Why ISO 14001 Has Become a Competitive Requirement for Laboratories

Environmental management is no longer a compliance obligation that laboratories can address informally. ISO 14001, the internationally recognized standard for Environmental Management Systems (EMS), has crossed from good practice to market access requirement in an increasing number of procurement, grant, and clinical contract contexts. With 676,232 certified organizations globally as of the 2024 ISO Survey, ISO 14001 certification signals environmental accountability in the same language used by clients, regulators, and supply chain auditors worldwide. For laboratories managing chemical waste, hazardous materials, high-energy analytical instrumentation, and biological waste streams, ISO 14001 provides the structured framework to make environmental management systematic, measurable, and audit-ready.

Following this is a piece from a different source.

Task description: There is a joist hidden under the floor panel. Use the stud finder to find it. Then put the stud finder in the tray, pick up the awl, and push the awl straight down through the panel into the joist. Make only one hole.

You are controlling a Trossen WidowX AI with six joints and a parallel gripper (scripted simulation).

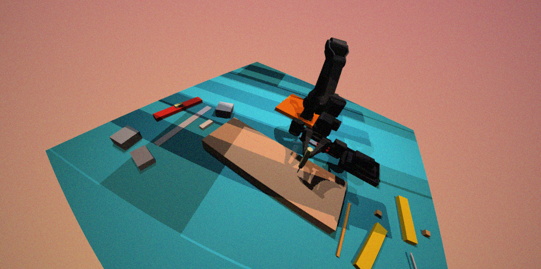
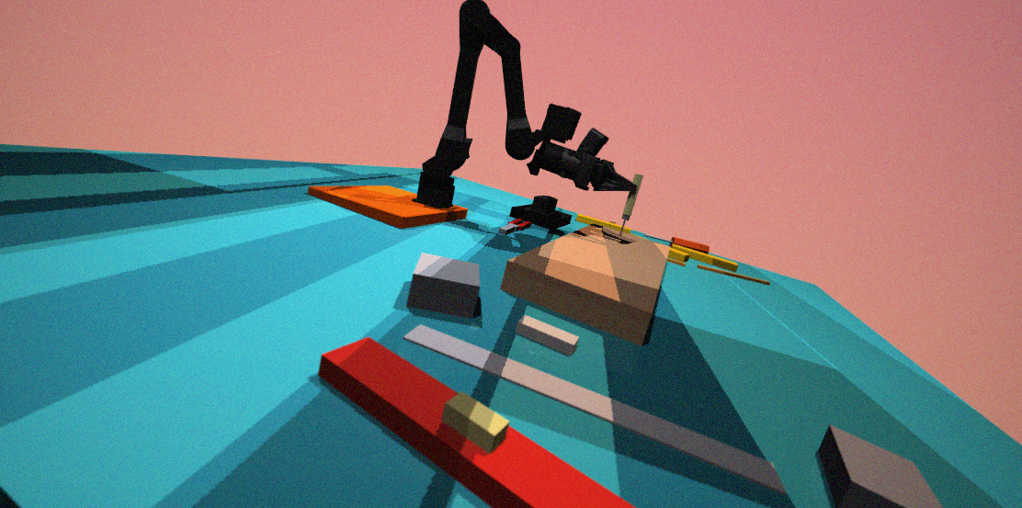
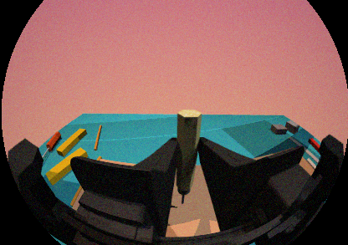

The standard was also just revised. ISO 14001:2026 was published on April 15, 2026, replacing ISO 14001:2015. The changes are moderate and targeted, refining the proven framework rather than restructuring it, but they include new requirements on change management and explicit climate change integration that affect EMS planning. Organizations currently certified to the 2015 edition have until approximately May 2029 to complete their transition. ContractLaboratory.com connects laboratories and scientific organizations with environmental testing and waste management services, and environmental testing laboratories supporting EMS documentation and compliance programs.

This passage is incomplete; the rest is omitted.